Databricks Community

laurenskuiper97 · ‎04-16-2024

Hi everybody,

I'm trying to setup a connection between Databricks' Notebooks and an external PostgreSQL database through a SSH-tunnel. On a single-node cluster, this is working perfectly fine. However, when this is ran on a multi-node cluster, this code fails. I assume it must be because of the localhost reference in the JDBC url which is interpreted by the executors on a multi-node cluster. However, inserting the hostname of the driver in that part of the URL with something like socket.getHostname() is not working as well, as was explained here: https://stackoverflow.com/questions/68278369/how-to-use-pyspark-to-read-a-mysql-database-using-a-ssh...

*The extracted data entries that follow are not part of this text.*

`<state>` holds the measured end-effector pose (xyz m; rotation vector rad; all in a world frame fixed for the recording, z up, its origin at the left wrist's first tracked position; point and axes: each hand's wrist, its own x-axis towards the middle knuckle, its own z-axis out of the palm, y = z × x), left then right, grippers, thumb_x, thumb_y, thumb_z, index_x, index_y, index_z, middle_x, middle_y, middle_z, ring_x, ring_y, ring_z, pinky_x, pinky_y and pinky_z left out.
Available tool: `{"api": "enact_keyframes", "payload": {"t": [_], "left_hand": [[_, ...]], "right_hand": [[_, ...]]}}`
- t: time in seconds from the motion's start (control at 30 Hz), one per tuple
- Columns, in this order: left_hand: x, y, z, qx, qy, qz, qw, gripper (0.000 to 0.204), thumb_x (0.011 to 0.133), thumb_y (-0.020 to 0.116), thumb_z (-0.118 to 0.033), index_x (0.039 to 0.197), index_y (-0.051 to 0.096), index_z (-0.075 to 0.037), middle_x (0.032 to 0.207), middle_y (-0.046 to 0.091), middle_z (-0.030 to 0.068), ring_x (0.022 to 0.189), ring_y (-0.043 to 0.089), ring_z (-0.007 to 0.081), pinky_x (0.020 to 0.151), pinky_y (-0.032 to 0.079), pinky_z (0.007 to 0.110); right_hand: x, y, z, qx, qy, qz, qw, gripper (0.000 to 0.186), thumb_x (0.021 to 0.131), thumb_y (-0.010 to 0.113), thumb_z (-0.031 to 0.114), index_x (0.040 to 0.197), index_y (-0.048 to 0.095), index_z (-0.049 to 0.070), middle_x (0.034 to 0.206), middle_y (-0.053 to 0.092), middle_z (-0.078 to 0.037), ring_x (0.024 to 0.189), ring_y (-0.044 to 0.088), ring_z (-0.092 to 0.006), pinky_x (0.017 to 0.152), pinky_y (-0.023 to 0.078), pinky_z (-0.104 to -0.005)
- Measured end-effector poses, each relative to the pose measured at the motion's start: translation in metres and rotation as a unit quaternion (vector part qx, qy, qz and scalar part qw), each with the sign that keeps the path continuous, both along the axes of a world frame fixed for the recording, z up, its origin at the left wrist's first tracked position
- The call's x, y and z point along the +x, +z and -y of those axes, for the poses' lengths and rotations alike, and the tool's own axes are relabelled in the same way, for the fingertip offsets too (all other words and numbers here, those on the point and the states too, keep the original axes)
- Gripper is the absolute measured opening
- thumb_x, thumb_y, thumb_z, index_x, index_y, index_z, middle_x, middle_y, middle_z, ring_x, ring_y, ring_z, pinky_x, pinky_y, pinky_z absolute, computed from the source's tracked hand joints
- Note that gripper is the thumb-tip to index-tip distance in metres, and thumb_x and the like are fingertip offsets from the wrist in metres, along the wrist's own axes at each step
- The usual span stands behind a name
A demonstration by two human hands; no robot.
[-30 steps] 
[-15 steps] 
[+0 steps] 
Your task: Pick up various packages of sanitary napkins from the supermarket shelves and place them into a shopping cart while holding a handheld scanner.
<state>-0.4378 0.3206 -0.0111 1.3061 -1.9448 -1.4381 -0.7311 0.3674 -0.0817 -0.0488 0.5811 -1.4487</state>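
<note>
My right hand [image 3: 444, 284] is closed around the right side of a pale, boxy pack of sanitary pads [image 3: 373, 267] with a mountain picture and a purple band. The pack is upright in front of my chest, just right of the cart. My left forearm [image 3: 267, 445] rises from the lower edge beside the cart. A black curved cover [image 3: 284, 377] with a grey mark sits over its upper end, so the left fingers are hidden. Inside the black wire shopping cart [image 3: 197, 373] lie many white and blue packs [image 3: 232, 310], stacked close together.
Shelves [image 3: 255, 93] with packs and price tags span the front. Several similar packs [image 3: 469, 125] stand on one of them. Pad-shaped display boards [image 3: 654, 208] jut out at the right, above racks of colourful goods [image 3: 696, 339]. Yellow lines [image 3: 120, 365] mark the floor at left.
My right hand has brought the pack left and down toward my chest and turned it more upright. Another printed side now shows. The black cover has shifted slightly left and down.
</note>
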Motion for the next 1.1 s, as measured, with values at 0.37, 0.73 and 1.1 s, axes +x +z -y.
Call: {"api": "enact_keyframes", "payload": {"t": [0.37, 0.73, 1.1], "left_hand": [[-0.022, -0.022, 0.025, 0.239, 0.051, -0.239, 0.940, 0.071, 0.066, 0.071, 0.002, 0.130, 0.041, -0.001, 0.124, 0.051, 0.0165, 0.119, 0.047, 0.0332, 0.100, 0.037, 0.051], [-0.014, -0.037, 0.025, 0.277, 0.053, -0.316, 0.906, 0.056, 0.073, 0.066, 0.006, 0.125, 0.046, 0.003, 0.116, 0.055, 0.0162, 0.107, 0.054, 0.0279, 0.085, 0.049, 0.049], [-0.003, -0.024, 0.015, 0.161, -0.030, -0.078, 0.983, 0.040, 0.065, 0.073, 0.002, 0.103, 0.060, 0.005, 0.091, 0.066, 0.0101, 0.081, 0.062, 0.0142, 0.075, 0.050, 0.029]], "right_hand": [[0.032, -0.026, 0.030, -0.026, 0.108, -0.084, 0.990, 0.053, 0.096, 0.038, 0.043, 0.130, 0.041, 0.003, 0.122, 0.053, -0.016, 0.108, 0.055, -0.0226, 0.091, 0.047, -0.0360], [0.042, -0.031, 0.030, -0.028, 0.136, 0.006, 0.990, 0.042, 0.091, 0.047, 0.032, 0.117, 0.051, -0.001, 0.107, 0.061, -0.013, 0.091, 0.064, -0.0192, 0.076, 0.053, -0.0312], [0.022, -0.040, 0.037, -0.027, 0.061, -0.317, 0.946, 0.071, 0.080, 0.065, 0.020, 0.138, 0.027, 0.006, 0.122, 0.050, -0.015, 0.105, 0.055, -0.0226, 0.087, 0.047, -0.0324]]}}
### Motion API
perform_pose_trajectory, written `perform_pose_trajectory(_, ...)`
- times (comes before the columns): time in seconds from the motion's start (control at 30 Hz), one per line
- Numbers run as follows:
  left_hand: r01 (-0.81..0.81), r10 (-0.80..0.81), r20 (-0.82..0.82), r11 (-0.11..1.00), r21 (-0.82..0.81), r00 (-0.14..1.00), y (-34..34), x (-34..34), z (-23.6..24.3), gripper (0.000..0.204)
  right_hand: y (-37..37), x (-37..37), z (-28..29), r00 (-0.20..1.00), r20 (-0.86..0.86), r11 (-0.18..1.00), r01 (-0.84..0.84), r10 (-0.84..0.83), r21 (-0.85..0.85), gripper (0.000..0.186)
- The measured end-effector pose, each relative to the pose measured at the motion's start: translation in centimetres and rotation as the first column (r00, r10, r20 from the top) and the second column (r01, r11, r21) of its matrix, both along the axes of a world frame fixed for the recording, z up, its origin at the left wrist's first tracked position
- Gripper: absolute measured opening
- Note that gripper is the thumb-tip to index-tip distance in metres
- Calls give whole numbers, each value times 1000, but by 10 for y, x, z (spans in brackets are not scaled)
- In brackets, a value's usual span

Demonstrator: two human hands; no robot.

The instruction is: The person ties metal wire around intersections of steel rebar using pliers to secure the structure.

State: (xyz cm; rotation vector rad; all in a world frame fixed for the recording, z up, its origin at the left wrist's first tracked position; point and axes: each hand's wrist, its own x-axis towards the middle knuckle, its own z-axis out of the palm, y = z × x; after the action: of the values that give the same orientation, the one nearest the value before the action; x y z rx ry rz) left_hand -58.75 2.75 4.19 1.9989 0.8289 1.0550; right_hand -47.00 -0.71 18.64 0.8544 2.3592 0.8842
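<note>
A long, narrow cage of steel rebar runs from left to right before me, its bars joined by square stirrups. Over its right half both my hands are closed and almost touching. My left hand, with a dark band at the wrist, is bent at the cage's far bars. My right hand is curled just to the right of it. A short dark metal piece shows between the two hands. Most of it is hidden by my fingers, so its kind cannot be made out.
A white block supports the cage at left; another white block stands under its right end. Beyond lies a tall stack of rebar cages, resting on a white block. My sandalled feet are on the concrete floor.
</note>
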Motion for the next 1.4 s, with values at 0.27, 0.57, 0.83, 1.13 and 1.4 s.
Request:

Does anyone know how to make this work on multi-node clusters as well?

# Set up SSH tunnel
with SSHTunnelForwarder(
    ("data.host", 22),
    ssh_username="databricks",
    ssh_pkey=paramiko.RSAKey.from_private_key(private_key),
    remote_bind_address=("127.0.0.1", 5432),
    local_bind_address=("localhost", 5432)
) as tunnel:
    print(tunnel.is_active)
    jdbc_url = f"jdbc:postgresql://localhost:{tunnel.local_bind_port}/{database}"
    print(jdbc_url)
    df = spark.read \
        .format("jdbc") \
        .option("url", jdbc_url) \
        .option("user", username) \
        .option("password", password) \
        .option("driver", driver) \
        .option("dbtable", f"(SELECT * FROM schema_test.table_test) as tmp") \
        .load()
    display(df)

-werners- · ‎04-17-2024

I doubt it is possible.
The driver runs the program, and sends tasks to the executors. But since creating the ssh tunnel is no spark task, I don't think it will be established on any executor.

Databricks Community

JDBC / SSH-tunnel to connect to PostgreSQL not working on multi-node clusters

Join Us as a Local Community Builder!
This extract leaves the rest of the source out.